Problem to work on ::
In the records below, the lines between the one holding "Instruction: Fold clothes" and the one holding "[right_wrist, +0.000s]", inclusive, are to be transcribed exactly; no pictures are to be included.

Records supplied ::
######

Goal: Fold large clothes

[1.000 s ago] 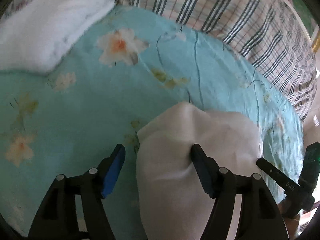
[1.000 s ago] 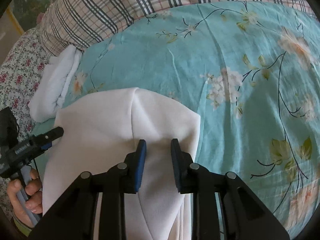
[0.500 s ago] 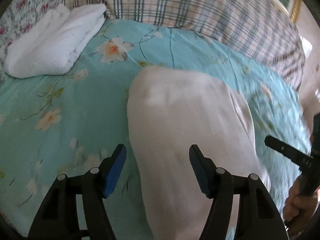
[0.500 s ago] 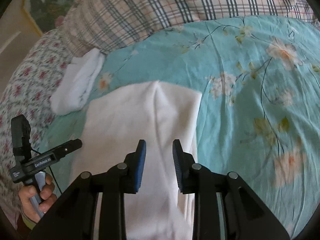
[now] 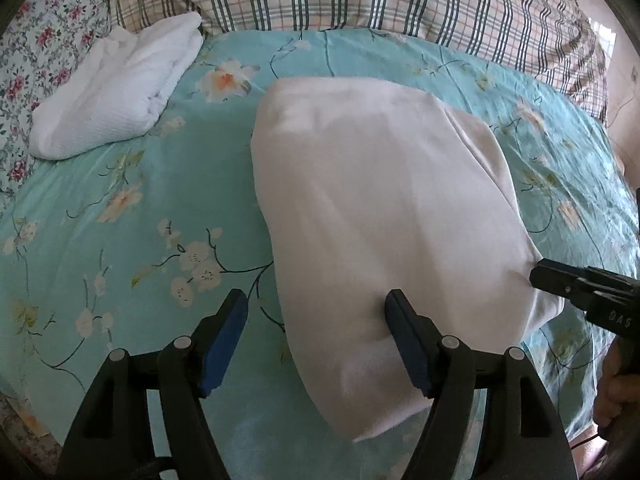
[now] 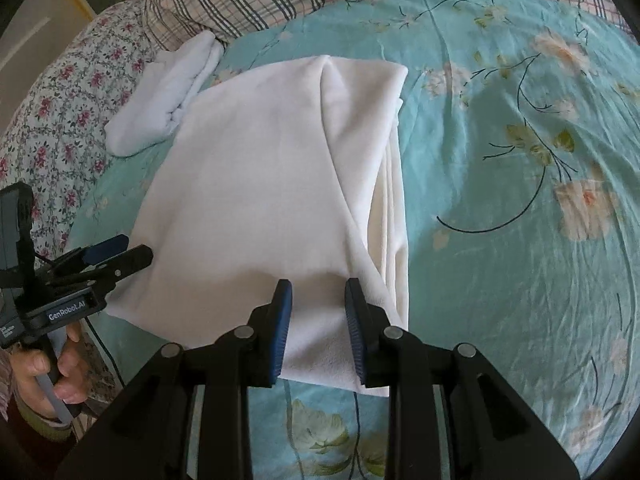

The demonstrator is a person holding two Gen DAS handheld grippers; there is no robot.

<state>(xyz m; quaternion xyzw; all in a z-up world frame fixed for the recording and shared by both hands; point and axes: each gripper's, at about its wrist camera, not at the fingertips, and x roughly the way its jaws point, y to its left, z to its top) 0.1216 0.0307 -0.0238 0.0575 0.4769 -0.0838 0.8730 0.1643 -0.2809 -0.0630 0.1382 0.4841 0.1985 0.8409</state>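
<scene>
Now both tools, left and right, apart over folded white garment on bedsheet.

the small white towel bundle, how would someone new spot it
Start at the plaid pillow along the head of the teal floral sheet. The towel bundle lies below its left end. Unlike the large smooth white garment mid-bed, it is smaller, ribbed and rolled thick.
</scene>
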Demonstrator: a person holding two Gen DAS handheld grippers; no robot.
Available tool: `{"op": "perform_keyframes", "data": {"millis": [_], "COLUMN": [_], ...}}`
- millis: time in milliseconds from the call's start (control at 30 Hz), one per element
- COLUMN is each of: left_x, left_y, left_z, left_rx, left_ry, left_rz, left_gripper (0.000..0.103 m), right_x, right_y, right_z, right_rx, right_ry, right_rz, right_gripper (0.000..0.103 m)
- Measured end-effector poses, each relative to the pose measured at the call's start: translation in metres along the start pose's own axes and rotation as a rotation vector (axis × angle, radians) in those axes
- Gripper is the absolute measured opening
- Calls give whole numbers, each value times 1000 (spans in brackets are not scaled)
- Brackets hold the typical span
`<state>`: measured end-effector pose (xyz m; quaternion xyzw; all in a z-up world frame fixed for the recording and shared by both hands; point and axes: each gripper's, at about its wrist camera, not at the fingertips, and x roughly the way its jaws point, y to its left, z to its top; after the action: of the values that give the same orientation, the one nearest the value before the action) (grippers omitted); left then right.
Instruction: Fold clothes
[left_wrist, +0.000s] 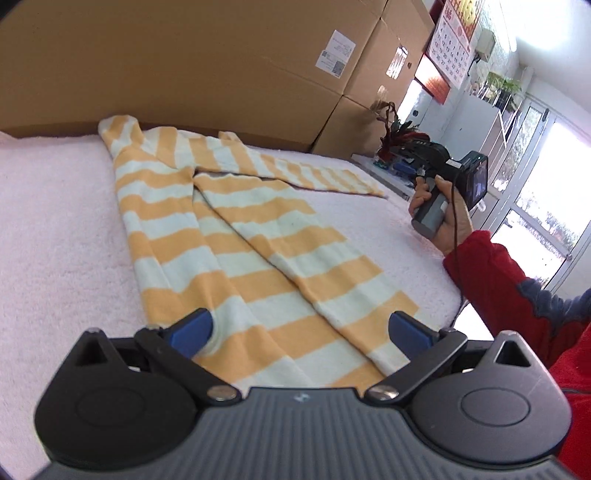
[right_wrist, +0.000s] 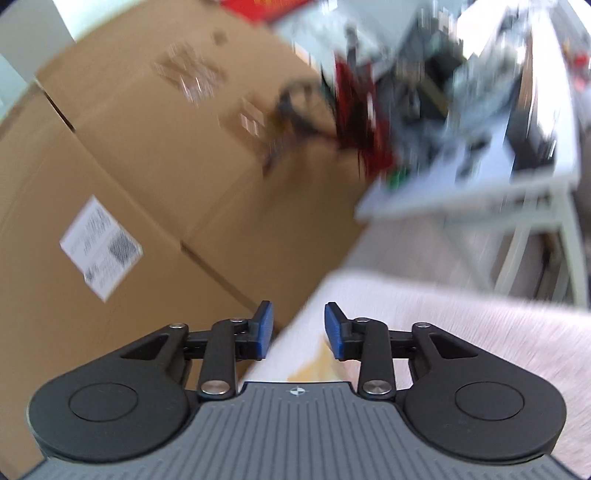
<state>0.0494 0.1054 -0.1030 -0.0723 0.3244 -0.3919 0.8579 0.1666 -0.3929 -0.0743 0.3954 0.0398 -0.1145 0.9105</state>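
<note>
- While your left gripper (left_wrist: 301, 328) hangs low over the near hem of the striped garment (left_wrist: 236, 236), its jaws stand wide apart with nothing pinched; the blue pads (left_wrist: 192, 326) sit to either side of the cloth's near end without pressing on it
- Under that gripper the garment lies flat on the white fleecy cover (left_wrist: 55, 240), near the middle of the surface, so you are between folds, I judge: one side panel is already laid over the body along a slanting crease, and no grip is in hand
- Its long axis runs away from you, from the hem by your left gripper to the far end, which points toward the cardboard boxes (left_wrist: 221, 62); a sleeve (left_wrist: 314, 173) branches off rightward near that far end
- Your right hand (left_wrist: 441, 210) is lifted off to the right, apart from the cloth, past the sleeve's cuff
- From its own view, the right gripper (right_wrist: 299, 332) has jaws partly apart and empty, pointing over the cover's edge at the boxes; only a scrap of orange cloth shows below the pads, and the view is blurred
- The next move, as I read it, calls for the outstretched sleeve to be folded in: bring the right gripper down to the cuff, close on one layer only, and carry it across onto the body
- Keep the left jaws ready at the hem to hold the cloth from sliding
</note>
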Motion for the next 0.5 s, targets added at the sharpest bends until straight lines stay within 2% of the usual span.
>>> {"op": "perform_keyframes", "data": {"millis": [33,67,133,233,300,400,500], "left_x": [-3,-6,-11,-14,-14,-3,-4], "left_y": [-2,-4,-7,-12,-16,-19,-18], "left_z": [-2,-3,-2,1,1,-6,-15], "left_rx": [6,10,17,26,37,73,64], "left_ry": [-1,-1,0,-32,-43,-4,-20], "left_rz": [-2,-1,-1,-37,-47,11,32], "left_gripper": [101,101,101,101,101,101,101], "right_x": [-3,-3,-2,-11,-20,-30,-26], "right_y": [3,9,32,92,132,172,186], "right_z": [1,0,-12,-52,-94,-159,-193], "right_rx": [-12,-11,-30,-163,-277,-349,-382], "right_ry": [-11,45,241,594,767,959,998], "right_rz": [29,69,181,407,487,537,464], "right_gripper": [38,37,36,37,37,32,32]}}
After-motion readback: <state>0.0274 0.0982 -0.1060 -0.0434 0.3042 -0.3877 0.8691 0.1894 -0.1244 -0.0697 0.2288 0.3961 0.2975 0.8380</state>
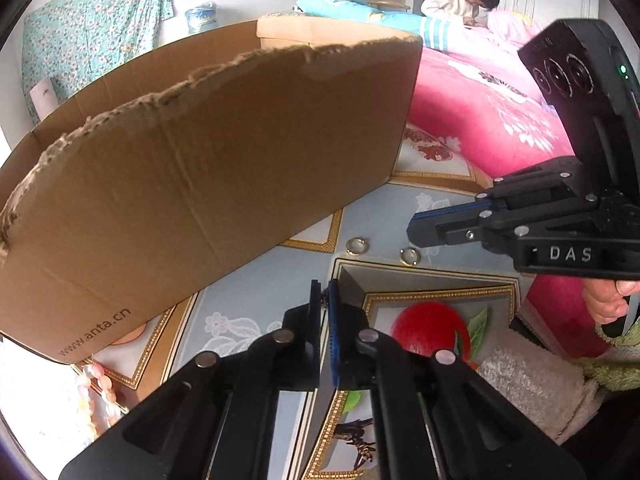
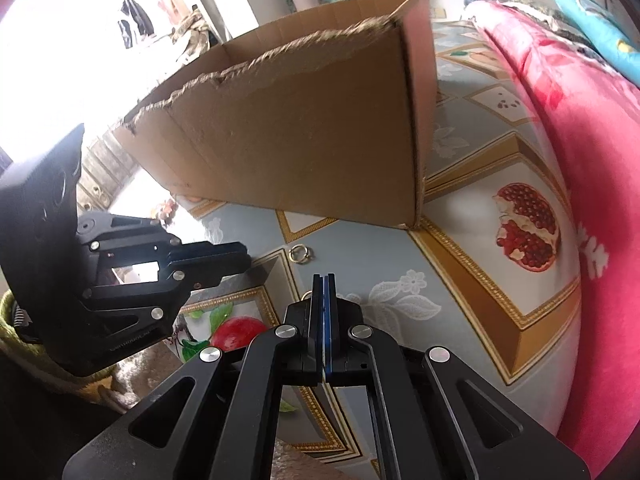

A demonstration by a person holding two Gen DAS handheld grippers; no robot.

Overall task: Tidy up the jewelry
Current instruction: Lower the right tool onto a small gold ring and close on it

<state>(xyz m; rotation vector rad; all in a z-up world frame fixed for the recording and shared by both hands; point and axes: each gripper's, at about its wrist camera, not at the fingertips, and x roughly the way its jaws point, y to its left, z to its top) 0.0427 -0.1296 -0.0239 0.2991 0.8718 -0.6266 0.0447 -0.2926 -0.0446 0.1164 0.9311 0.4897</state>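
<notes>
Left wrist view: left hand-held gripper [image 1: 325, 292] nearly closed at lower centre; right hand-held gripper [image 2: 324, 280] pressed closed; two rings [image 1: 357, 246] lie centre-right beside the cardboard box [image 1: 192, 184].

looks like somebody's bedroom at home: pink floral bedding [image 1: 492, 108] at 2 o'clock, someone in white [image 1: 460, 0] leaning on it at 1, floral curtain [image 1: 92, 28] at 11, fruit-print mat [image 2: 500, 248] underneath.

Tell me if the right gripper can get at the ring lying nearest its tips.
Probably yes. The right gripper is shut, and that ring lies bare on the patterned floor in front of it, with nothing between. The cardboard box stands farther back. The fingers must open first.
</notes>
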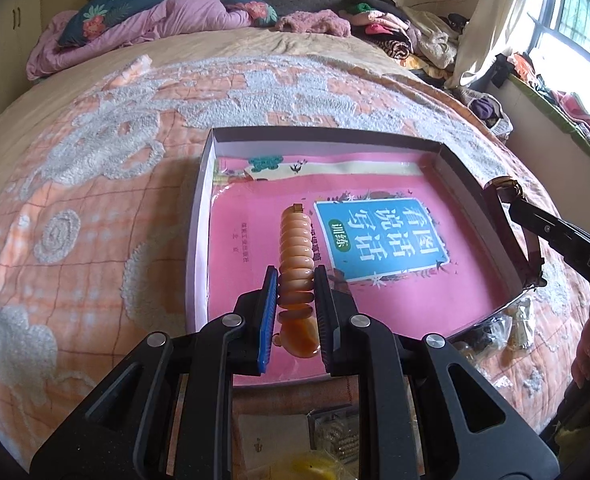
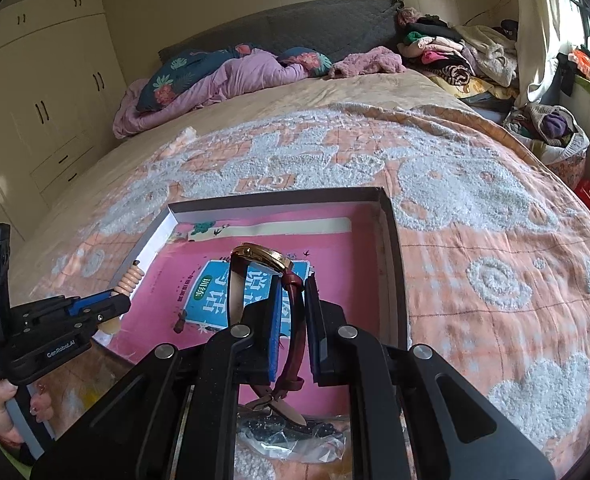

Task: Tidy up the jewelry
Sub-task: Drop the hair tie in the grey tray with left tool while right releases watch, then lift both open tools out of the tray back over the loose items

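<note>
My left gripper (image 1: 295,276) is shut on an orange beaded bracelet (image 1: 295,248), which sticks out stiffly over a shallow open box (image 1: 203,208) lined with a pink book cover. The same bracelet (image 2: 129,282) and left gripper (image 2: 115,300) show at the left of the right wrist view, by the box's (image 2: 395,248) near-left corner. My right gripper (image 2: 293,282) is shut on the dark red strap of a gold-cased wristwatch (image 2: 263,258), held above the box's near side. That watch (image 1: 505,188) hangs over the box's right wall in the left wrist view.
The box rests on an orange and white quilt (image 1: 95,184) covering a bed. Plastic bags with more jewelry (image 1: 495,332) lie near the box's front. Pillows and a purple blanket (image 2: 223,76) are at the headboard, a clothes pile (image 2: 455,56) at the far right. A hand (image 2: 3,408) holds the left gripper.
</note>
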Available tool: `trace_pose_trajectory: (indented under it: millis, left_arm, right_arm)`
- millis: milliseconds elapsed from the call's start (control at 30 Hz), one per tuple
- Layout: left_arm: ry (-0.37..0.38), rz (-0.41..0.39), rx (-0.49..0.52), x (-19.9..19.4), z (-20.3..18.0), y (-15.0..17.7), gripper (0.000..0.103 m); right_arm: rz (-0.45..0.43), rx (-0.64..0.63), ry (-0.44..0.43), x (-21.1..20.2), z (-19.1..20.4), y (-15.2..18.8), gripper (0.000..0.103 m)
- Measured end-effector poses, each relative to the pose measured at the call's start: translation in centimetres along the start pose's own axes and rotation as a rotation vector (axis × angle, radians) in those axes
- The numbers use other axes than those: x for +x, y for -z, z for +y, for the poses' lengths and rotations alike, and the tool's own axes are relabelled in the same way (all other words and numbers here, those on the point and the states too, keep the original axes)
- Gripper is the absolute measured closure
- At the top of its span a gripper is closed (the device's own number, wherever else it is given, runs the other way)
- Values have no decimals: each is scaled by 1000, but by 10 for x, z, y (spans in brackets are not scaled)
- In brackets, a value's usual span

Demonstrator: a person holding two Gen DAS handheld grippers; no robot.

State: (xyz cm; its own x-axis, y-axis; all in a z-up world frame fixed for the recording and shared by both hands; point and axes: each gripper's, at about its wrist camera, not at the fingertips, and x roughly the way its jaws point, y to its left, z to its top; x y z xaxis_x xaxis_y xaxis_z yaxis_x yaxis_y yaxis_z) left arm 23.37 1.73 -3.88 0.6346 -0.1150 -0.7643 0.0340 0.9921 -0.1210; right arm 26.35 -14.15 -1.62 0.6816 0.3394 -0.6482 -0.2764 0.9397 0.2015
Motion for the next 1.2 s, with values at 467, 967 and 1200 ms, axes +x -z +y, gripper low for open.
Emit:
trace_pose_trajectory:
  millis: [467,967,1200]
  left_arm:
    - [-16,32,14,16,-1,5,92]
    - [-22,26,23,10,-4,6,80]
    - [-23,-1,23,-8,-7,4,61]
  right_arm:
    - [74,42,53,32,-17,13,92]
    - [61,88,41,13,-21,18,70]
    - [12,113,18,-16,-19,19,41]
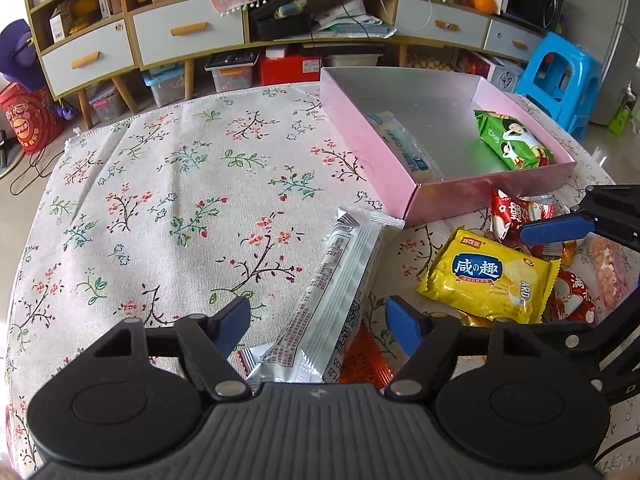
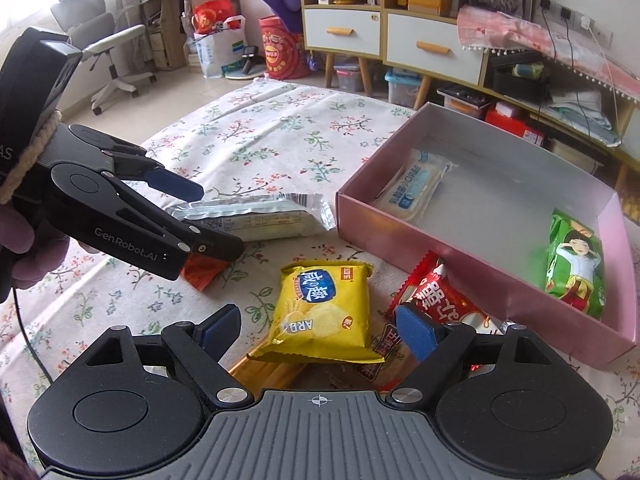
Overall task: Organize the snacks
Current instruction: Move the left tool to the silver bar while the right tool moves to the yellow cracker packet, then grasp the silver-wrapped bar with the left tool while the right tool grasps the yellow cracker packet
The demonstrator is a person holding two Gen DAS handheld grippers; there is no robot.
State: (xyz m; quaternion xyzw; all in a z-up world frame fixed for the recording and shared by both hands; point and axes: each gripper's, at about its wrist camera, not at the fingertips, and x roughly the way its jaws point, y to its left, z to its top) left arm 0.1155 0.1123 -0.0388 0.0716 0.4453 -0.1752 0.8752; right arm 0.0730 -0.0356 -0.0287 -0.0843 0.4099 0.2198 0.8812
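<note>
Straddling a silver snack packet [image 1: 336,304] on the floral surface [image 1: 160,200], the left gripper [image 1: 320,324] has its blue fingers [image 1: 234,322] apart on either side of it, pads clear of the wrapper. The right gripper [image 2: 320,330] is spread wide over a yellow cracker packet [image 2: 324,312], not gripping it. Red packets [image 2: 440,300] lie just right of it. At far right, the pink box [image 2: 480,280] holds a green packet [image 2: 576,264] and a pale blue packet [image 2: 416,180].
</note>
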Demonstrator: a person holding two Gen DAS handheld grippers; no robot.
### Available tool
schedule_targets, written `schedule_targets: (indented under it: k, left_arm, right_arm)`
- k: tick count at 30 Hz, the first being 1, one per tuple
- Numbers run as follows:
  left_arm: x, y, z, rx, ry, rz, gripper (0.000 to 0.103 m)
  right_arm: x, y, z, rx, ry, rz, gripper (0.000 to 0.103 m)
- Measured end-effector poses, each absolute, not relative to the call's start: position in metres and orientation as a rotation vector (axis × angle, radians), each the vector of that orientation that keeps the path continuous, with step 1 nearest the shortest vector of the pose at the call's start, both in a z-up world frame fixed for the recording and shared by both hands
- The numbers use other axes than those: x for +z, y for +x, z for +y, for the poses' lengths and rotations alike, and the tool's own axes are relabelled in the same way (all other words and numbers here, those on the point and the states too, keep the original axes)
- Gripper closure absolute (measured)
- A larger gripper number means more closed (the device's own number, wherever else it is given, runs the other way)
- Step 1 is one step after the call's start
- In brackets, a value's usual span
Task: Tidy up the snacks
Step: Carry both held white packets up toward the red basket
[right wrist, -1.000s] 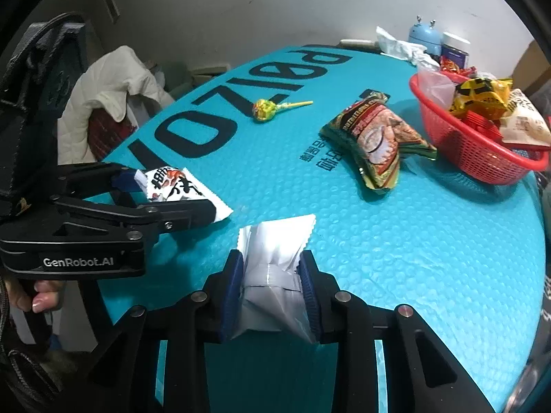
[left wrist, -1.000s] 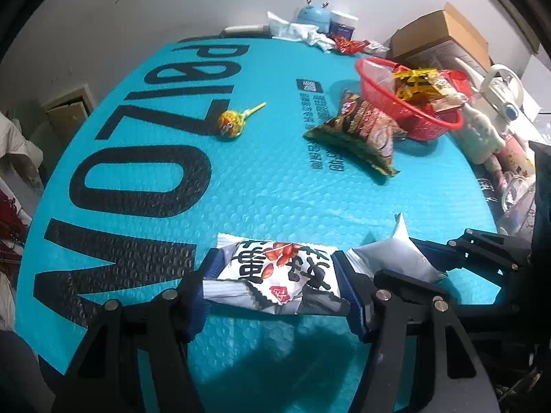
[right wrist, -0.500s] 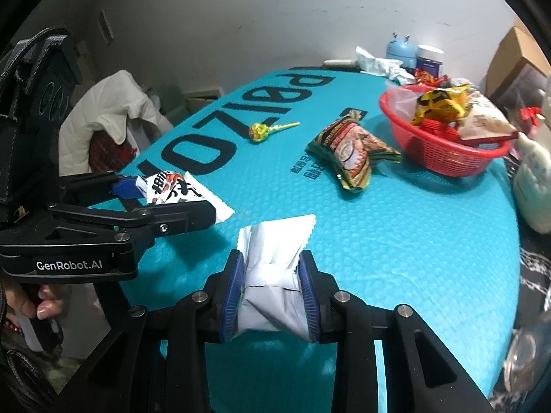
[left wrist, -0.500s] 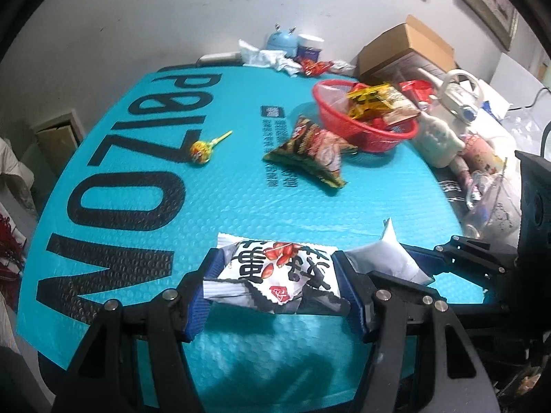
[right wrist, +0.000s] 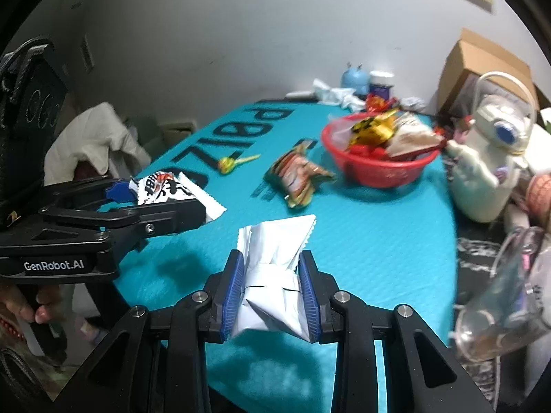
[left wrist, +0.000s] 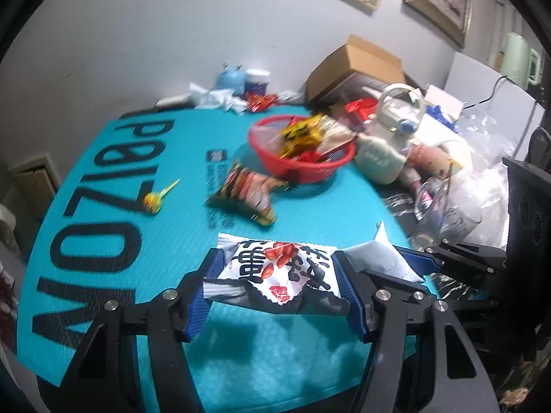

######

Completed task ::
Instruction: Fold clothes
[left_wrist, +0.000s] 
[right_wrist, +0.000s] 

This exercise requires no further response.